いつからだろう。「憂鬱だ」、「イライラする」という言葉が口ぐせのようになった。しいては、精神疾患の名前をよく口にするようになった。そんな人も多いだろう。このような言葉は、とりとめもない単なる会話なのだろうか。それとも多くの人々の本当の気持ちを表しているのだろうか。米ミシガン大学の社会研究所が2009年末にまとめた幸福調査の結果は、「中国人は10年前より幸福ではない」という答えを導き出している。人民日報が発行する健康週刊紙「生命時報」が報じた。
「幸福とは何か?猫にとっての幸福とは魚を食べることで、犬にとっては肉を食べること。ウルトラマンにとっては怪獣を倒すこと」。ここ数年、中国の社会ではこんな言葉が流行っている。多くの人が衣食住の面ではすでに満ち足りたにもかかわらず、こんな言葉を度々口にするということは、決して幸福になっていないということだろう。それを裏付けるかのように、2010年に清華大学(北京)で開催された「中国国際ポジティブ心理学大会」では、「回答者6万9千人のうち、90%が孤独感を抱え、46.9%が今の生活にそれほど満足していない」とする研究結果が発表されている。

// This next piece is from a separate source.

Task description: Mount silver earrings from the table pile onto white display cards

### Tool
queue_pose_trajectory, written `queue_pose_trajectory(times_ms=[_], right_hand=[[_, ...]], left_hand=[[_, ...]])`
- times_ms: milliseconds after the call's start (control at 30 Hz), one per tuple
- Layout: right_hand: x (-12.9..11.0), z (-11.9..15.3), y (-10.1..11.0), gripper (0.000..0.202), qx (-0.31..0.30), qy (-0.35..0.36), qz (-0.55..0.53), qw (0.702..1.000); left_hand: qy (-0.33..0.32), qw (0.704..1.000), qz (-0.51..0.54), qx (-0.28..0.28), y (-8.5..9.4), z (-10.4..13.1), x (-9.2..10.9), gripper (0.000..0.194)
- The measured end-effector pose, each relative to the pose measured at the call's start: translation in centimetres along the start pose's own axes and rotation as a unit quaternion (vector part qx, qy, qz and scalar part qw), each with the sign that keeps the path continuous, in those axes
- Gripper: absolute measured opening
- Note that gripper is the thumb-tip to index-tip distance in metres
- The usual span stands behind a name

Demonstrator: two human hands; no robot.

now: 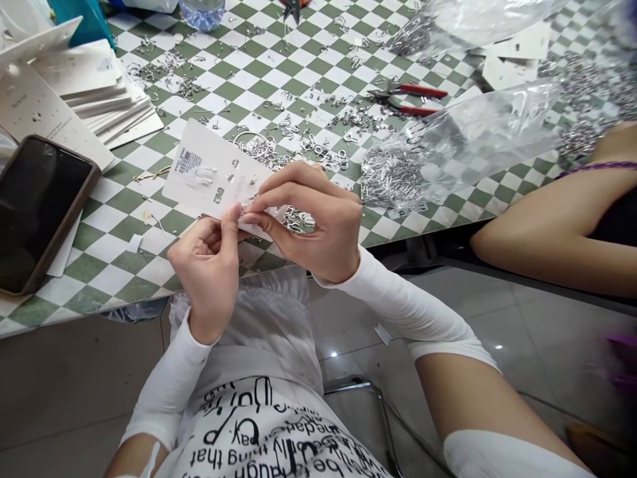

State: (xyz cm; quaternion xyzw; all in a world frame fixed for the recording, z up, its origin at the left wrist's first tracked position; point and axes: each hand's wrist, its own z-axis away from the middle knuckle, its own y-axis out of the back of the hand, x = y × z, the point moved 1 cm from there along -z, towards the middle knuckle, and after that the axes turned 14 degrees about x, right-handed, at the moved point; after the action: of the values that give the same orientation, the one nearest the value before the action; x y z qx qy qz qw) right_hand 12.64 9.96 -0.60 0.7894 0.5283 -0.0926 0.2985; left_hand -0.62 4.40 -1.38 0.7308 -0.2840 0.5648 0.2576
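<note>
"How are the hands placed?"

"The left hand (206, 265) pinches the lower edge of a white card (194, 179) between thumb and fingers. The right hand (313, 219) has its thumb and fingertips drawn together at the card's lower right; whatever is between them is hidden."

"And the card itself?"

"Tilted, over the near part of the checkered surface (124, 272). It carries a barcode label and a pair of silvery pieces. Take it as the clock's centre."

"Then go from the left."

"A dark phone (44, 212) at nine o'clock, a stack of cards (99, 93) at ten. The rounded base of a clear, bluish container (202, 14) is at twelve; I can't make out its contents. Loose metal pieces (286, 126) are scattered at two."

"Further right?"

"Red-handled pliers (423, 109) lie between two and three. At three, a clear bag (502, 126) has thin silvery pieces (391, 176) crowded into its left end. Another clear bag (478, 20) is beyond it at two, with metal pieces (413, 34) bunched at its left end."

"Anyone nearby?"

"Another person's bent arm (542, 226), at three, by the surface's edge."
</note>
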Motion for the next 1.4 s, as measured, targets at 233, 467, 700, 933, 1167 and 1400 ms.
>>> queue_pose_trajectory(times_ms=[233,467,700,933,1167,1400], right_hand=[[-0.3,-0.1,-0.2,0.011,0.012,-0.006,-0.011,1.000],[-0.7,-0.1,-0.4,0.009,0.033,0.014,-0.023,0.999],[-1.0,0.1,-0.5,0.008,0.030,0.015,-0.007,0.999],[-1.6,0.8,-0.9,0.008,0.041,0.039,0.024,0.998],[-1.7,1.2,-1.3,0.008,0.061,0.085,0.045,0.994],[-1.9,1.3,-1.3,0.009,0.051,0.079,0.055,0.994]], left_hand=[[-0.006,1.000,-0.004,0.000,0.1,0.0,-0.1,0.046],[0.000,1.000,-0.003,-0.003,0.1,-0.2,0.0,0.043],[-0.016,1.000,-0.009,-0.002,0.1,-0.3,0.2,0.047],[-0.007,1.000,-0.016,-0.004,0.2,-0.3,0.0,0.042],[0.002,1.000,-0.009,-0.009,0.4,-0.4,-0.3,0.043],[0.006,1.000,0.011,-0.014,0.4,-0.4,-0.3,0.044]])
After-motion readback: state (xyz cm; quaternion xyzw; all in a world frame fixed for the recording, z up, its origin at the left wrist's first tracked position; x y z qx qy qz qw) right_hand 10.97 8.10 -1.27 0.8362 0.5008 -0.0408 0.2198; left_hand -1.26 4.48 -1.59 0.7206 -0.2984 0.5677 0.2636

收入は増えているのに、どうして幸福感は下がるのだろうか。米ホープカレッジ(ミシガン州)の心理理学教授が過去に、お金と幸福の関係に関する聞き取り調査を行ったところ、「お金がないよりはあった方が幸せだろうが、お金があれば幸せになれるというわけではない」という回答が最も多かった。これは、多くの経済学家や心理学家の研究結果とも合致している。「衣食など生活の基本的条件が満たされると、お金や名誉がもたらす幸福感は少しずつ減少し、その副作用がいつの間にか現れてくる」と言えるのかもしれない。